● Problem to solve: What you write should be an exact copy of the material, from its first line through the line containing "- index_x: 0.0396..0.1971".

● Dataset content:

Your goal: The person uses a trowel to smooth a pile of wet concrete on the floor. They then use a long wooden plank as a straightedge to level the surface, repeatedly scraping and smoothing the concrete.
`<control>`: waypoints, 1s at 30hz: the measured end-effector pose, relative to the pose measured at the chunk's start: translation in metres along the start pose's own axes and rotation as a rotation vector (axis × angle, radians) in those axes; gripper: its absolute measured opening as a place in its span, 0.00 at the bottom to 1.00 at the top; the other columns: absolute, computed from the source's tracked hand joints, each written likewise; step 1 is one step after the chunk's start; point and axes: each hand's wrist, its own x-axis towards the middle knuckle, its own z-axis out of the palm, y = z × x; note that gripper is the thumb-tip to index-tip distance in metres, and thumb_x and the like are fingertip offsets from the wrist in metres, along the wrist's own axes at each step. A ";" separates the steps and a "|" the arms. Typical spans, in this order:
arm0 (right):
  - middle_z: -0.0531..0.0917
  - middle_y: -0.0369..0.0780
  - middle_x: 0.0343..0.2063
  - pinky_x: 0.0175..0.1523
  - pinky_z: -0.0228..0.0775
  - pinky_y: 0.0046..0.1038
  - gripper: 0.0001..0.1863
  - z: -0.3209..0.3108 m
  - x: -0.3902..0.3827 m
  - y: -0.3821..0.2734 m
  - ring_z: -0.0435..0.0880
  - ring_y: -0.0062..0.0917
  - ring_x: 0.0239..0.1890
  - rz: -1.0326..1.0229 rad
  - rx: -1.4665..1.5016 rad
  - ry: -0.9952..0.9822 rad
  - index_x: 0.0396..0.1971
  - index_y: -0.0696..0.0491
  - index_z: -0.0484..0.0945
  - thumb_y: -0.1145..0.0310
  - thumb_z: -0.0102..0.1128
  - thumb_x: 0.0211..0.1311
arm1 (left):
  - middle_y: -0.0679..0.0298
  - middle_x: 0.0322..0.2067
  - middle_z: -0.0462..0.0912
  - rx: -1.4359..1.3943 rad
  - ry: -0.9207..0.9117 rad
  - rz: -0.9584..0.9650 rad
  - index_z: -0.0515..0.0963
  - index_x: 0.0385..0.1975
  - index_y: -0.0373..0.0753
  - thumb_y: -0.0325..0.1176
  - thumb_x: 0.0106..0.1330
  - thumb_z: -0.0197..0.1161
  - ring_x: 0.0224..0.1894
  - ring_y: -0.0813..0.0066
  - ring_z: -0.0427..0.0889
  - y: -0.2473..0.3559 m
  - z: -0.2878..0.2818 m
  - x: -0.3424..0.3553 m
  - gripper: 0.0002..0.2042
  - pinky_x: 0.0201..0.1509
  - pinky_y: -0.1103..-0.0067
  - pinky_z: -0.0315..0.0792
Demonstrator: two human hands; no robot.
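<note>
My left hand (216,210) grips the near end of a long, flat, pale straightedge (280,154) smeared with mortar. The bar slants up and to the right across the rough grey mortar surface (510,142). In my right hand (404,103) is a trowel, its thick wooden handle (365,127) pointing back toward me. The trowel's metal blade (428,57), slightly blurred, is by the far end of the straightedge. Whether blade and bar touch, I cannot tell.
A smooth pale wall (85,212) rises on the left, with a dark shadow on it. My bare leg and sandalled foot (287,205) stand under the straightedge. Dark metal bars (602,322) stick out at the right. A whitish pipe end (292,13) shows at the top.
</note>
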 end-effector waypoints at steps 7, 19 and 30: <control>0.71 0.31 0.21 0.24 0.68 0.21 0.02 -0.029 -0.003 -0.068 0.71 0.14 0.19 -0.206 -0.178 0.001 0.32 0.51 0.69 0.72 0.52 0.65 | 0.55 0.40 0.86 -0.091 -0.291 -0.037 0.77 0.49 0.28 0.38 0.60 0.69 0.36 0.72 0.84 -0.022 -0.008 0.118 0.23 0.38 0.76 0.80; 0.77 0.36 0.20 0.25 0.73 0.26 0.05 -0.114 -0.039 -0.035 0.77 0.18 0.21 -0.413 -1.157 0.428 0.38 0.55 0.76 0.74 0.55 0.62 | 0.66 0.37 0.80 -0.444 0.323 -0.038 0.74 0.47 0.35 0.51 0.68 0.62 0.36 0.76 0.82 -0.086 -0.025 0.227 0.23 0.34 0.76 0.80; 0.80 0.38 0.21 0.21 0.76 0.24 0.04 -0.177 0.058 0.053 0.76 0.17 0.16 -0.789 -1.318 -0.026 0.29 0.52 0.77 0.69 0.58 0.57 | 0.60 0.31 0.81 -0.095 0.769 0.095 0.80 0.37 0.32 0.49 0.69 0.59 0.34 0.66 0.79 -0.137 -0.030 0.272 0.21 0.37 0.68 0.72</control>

● Exercise result:
Your goal: The person uses a trowel to smooth a pile of wet concrete on the floor. They then use a long wooden plank as a straightedge to level the surface, repeatedly scraping and smoothing the concrete.
`<control>`: waypoints, 1s at 30hz: the measured end-effector pose, relative to the pose measured at the chunk's start: translation in metres along the start pose's own axes and rotation as a rotation vector (axis × angle, radians) in those axes; gripper: its absolute measured opening as a place in its span, 0.00 at the bottom to 1.00 at the top; the other columns: absolute, computed from the source's tracked hand joints, each written likewise; step 1 is one step after the chunk's start; point and axes: each hand's wrist, its own x-axis towards the middle knuckle, its own z-axis out of the palm, y = z × x; note that gripper is the thumb-tip to index-tip distance in metres, and thumb_x and the like are fingertip offsets from the wrist in metres, along the wrist's own axes at each step. A ";" separates the steps and a "|" the arms. Typical spans, in this order:
arm0 (right):
  - middle_z: -0.0531..0.0917
  - middle_y: -0.0369..0.0780
  - middle_x: 0.0343..0.2063
  - pinky_x: 0.0175..0.1523
  - pinky_z: -0.0228..0.0775
  - pinky_y: 0.0046..0.1038
  - gripper: 0.0001..0.1863
  - z: -0.3209..0.3108 m
  - x: -0.3902..0.3827 m
  - y: -0.3821..0.2734 m
  - ring_z: -0.0435..0.0880
  - ring_y: -0.0062..0.0917
  - ring_x: 0.0239..0.1890
  - rz: -1.0326..1.0229 rad
  - rx: -1.4665..1.5016 rad
  - ry: -0.9952..0.9822 rad
  - index_x: 0.0396..0.1971

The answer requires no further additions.